Session 1: Relationship between Language and Society

In this session we consider the influence of language upon society and of society upon language.  We look at English and other spoken languages as well as sign languages in order to see what causes variation within a language.


Session 2: Variables in Languages

In this session we consider what varies when a language varies.  We will think about pronunciation, lexicon, idiom, grammar and discourse differences within a language.   We will see which of these variables are useful markers for sign language variance.


Session 3: Formality Registers

This session will introduce the concept of situational variance.  It will briefly outline ideas of diglossia before moving on to Joos' "Five clocks", describing frozen, formal, consultative, casual and intimate registers.  We will discuss the features of these registers as proposed by Joos and how they might be realised in BSL, with special reference to Zimmer's work in ASL.   Generally, features of "casual" and "formal" BSL will be outlined. We will compare the situations in which BSL and English are used to allow relevant registers to be used.

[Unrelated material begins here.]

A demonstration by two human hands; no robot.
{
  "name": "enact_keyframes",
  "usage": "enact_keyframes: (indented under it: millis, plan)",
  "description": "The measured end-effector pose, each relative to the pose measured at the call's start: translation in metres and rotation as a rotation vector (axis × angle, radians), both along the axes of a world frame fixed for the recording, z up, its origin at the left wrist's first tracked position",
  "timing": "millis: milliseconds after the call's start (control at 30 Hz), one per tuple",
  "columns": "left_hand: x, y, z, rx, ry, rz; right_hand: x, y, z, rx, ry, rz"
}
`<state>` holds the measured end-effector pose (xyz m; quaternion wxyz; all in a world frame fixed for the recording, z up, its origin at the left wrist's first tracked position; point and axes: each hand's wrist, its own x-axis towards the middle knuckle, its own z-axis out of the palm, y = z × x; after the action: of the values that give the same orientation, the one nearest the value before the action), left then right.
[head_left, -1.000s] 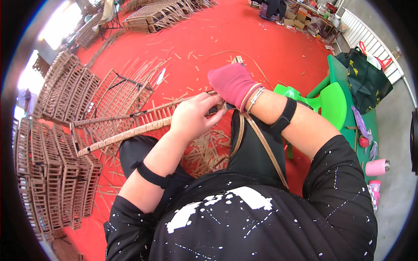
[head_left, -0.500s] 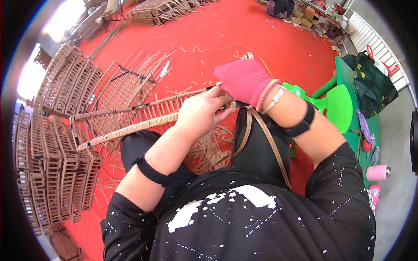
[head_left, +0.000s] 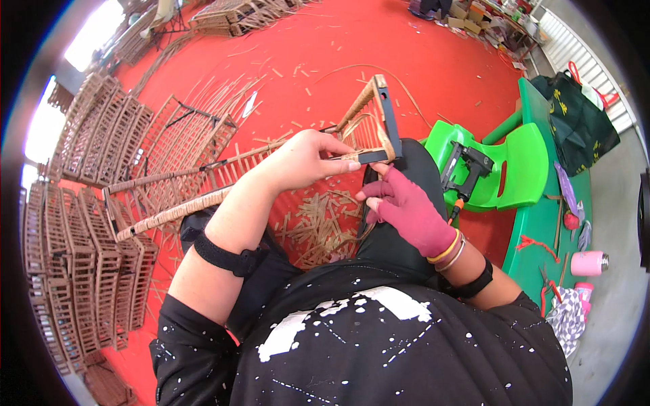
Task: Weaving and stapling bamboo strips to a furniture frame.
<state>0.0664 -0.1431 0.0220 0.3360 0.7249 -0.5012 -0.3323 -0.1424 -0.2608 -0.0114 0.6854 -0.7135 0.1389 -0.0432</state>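
Pinching the dark end bar of the rattan frame (head_left: 223, 177) at frame centre, the left hand (head_left: 301, 159) closes on it; its long axis runs left. Just below, the gloved right hand (head_left: 406, 206) curls, seemingly around a strand.

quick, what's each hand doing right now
Left hand: fingers pinched shut on the black frame bar.
Right hand, gloved: fingers curled just under that bar; grip cannot be told.

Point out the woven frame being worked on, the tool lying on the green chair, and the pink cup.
woven frame (head_left: 371, 111), head view, on its wrapped end rail
nail gun (head_left: 466, 164), head view, on its black body
pink cup (head_left: 588, 263), head view, on its side wall
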Motion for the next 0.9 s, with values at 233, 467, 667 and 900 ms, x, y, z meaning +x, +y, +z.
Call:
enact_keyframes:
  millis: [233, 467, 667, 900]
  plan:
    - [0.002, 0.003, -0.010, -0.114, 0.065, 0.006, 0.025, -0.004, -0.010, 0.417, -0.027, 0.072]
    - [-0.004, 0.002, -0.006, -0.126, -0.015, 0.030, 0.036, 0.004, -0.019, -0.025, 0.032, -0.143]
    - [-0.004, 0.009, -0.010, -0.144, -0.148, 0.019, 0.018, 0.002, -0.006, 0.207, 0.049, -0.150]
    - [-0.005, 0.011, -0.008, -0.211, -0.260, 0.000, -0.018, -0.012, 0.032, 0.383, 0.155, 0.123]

Session 4: Child-Directed, Deaf-Blind, Narrative and Informative Registers

This session takes an alternative view of situational variance, looking at registers as being determined by mode, field and tenor of the situation.  Broadening variance beyond formality, the session focuses on four specific registers.  The features of child-directed and deaf-blind BSL are determined by the status of the conversational partner, while the narrative and informative registers have features dictated by the subject matter and the aim of the signer.


Session 5: Regional Dialect

This session will ask why regional dialects arise and how they are maintained.  It will compare forces for creation and maintenance in English and BSL.  It will consider the role of the British school system for deaf people in the creation of dialects and compare regional dialects with those of sign languages in other countries.  It will describe some of the basic features of research dialectology and consider how traditional field methods of regional dialect data collection can be applied to sign language.  It will consider the findings of recent BSL regional dialect research.

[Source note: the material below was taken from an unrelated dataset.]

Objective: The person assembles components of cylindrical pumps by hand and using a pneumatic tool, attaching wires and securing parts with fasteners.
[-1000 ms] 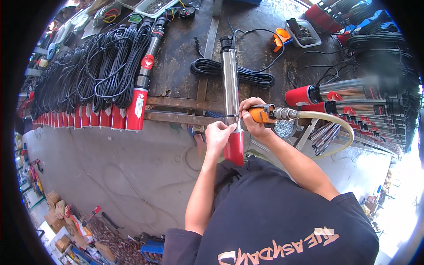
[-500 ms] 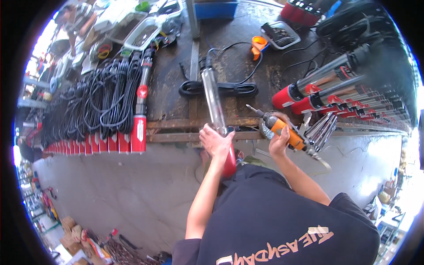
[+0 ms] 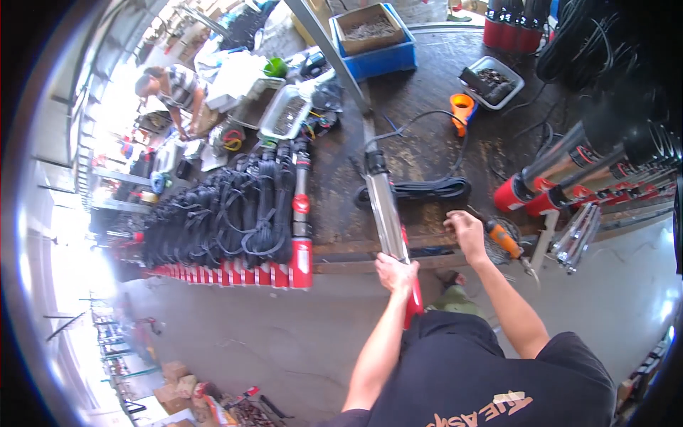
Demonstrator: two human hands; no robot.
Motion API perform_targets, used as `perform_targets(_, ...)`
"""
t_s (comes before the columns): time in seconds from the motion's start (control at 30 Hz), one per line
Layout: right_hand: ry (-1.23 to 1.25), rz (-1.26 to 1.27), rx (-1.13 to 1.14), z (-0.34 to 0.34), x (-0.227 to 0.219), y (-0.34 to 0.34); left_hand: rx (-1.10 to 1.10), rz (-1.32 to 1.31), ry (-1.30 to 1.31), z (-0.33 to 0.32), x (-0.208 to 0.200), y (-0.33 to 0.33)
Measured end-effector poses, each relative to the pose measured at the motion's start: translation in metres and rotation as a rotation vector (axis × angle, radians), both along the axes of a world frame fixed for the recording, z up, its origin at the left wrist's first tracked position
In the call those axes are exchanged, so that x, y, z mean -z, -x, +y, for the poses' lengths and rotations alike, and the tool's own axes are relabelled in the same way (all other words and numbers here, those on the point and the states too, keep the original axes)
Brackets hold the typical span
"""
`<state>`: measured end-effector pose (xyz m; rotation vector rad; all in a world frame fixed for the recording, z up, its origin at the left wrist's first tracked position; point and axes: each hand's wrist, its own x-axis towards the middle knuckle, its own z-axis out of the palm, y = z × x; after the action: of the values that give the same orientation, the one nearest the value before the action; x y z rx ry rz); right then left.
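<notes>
A long steel pump cylinder (image 3: 386,213) with a red end lies across the workbench edge toward me. My left hand (image 3: 395,272) grips it near the red end (image 3: 413,306), which hangs off the bench. My right hand (image 3: 466,229) hovers over the bench with fingers loosely bent, holding nothing, just left of the orange-handled power tool (image 3: 504,240) lying on the bench. A black cable coil (image 3: 427,190) attached to the cylinder lies beside it.
A row of steel pumps with red ends and black cable bundles (image 3: 235,220) fills the bench's left. More pumps (image 3: 569,164) lie at right. A blue crate (image 3: 373,35), a tray of parts (image 3: 491,80) and an orange cup (image 3: 462,107) stand behind. A person (image 3: 171,89) works far left.
My right hand set the orange tool down on the bench and let go. My left hand still holds the cylinder. My view has swung so the bench sits higher and to the left.
</notes>
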<state>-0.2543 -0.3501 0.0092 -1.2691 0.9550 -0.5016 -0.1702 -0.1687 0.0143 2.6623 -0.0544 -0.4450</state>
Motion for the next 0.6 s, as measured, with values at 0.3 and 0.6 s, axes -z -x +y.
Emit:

Session 6: Class and Gender

In this first session on social variance in BSL we look at causes of class and gender differences in English and in BSL.  We identify features of English and BSL that serve to identify the speaker/signer as a member of a high social status group and consider different ideas of "class" in the two languages.  The importance of having a deaf or hearing family for signers is emphasised.  Features of men's and women's language are described and accounted for according to the different language and social experiences of men and women.  The situation arising out of the educational system of Ireland before 1970 is considered as an example of extreme gender dialect differences.  Analysis of conversation of women and men friends in BSL shows features of the two gender dialects.

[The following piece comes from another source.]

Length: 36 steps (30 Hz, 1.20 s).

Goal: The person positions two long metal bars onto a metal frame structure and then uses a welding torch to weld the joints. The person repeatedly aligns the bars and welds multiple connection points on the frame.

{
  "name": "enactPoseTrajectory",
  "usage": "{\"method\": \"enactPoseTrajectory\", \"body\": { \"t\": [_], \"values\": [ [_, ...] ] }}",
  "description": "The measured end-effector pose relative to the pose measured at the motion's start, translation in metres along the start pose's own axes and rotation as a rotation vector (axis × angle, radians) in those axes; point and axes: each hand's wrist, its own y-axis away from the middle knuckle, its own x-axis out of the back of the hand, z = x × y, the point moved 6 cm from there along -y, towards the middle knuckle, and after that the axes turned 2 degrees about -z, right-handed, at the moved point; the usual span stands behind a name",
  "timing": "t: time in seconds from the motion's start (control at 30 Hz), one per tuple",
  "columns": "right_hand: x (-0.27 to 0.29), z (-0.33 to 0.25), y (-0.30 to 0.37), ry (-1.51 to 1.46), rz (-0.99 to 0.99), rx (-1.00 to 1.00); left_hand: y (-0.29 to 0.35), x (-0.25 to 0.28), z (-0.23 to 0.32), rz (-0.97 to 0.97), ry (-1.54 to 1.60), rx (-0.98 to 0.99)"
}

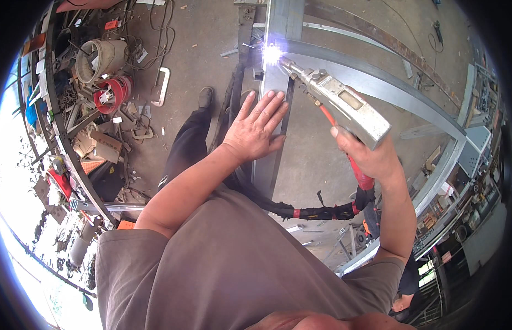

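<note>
My right hand [374,157] grips a handheld welding gun [349,104], silver with a boxy body and a narrow nozzle. The nozzle points up and left at a bright bluish-white glare [271,53], which hides the spot on the metal beneath it. That glare sits where a long steel beam [265,170] meets a crossing steel bar [371,80]. Palm down on the beam, a little nearer than the glare, lies my left hand [255,129] with fingers stretched out. A dark wrapped cable [316,212] with red bands runs from the gun's handle across below my chest.
A rack [63,137] on the left holds a worn bucket [102,59], a red bucket [114,94] and clutter. A C-clamp [161,87] lies on the floor. More metal framing [457,151] stands at right. Another person [407,286] shows at the lower right.
</note>
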Motion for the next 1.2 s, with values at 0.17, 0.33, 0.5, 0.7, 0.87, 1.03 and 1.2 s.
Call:
{"method": "enactPoseTrajectory", "body": {
  "t": [0.17,0.33,0.5,0.7,0.87,1.03,1.2],
  "values": [
    [0.000,0.003,0.003,0.007,-0.012,0.014,0.000,0.000,0.000,-0.014,-0.015,0.002],
    [0.000,0.007,0.006,-0.002,-0.013,-0.009,0.000,0.000,0.000,-0.014,-0.012,0.003],
    [0.000,0.007,0.010,0.023,0.003,-0.004,0.001,-0.001,0.001,0.000,-0.014,0.001],
    [0.001,0.008,0.012,0.005,0.002,-0.017,0.001,-0.001,0.000,-0.006,-0.013,0.005],
    [0.001,0.007,0.014,0.018,0.003,-0.033,0.000,-0.001,0.000,-0.004,-0.006,0.010],
    [0.003,0.009,0.017,0.045,-0.037,-0.127,0.000,-0.002,0.000,0.011,-0.010,0.001],
    [0.004,0.011,0.021,0.010,-0.033,-0.166,0.001,-0.003,0.001,0.010,-0.017,-0.002]
  ]
}}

Session 7: Sexuality, Ethnic and Spoken Language Identity, and Religion

This session will explore social variation in BSL further.  Again, it will emphasise the differences in social variation in BSL and English, according to the different social structures of the deaf and hearing communities in Britain today.  The social forces creating Gay Sign Variant will be compared to those that created Polari in the hearing gay community, before the features of GSV are considered.  The reasons for social dialects in English and BSL that arise from ethnic identity will be presented, again with the focus on the different social and language experiences of ethnic (especially Black and Asian) deaf and hearing Britons.  The relationship between ethnic identity and religious identity of community members will be introduced.  The features of and reasons behind identifiable Roman Catholic and Jewish dialects of BSL will be described.


Session 8: Age

This session will introduce students to aspects of language that vary with respect to the signers’ age.  General reference will be made to age differences in language, with respect to identity of younger and older people as well as the social situation in which a community finds itself.  Issues such as dialect levelling over time and the special importance of education in the deaf community will be emphasised.  We will question the relationship between age dialects and language change in preparation for the next session.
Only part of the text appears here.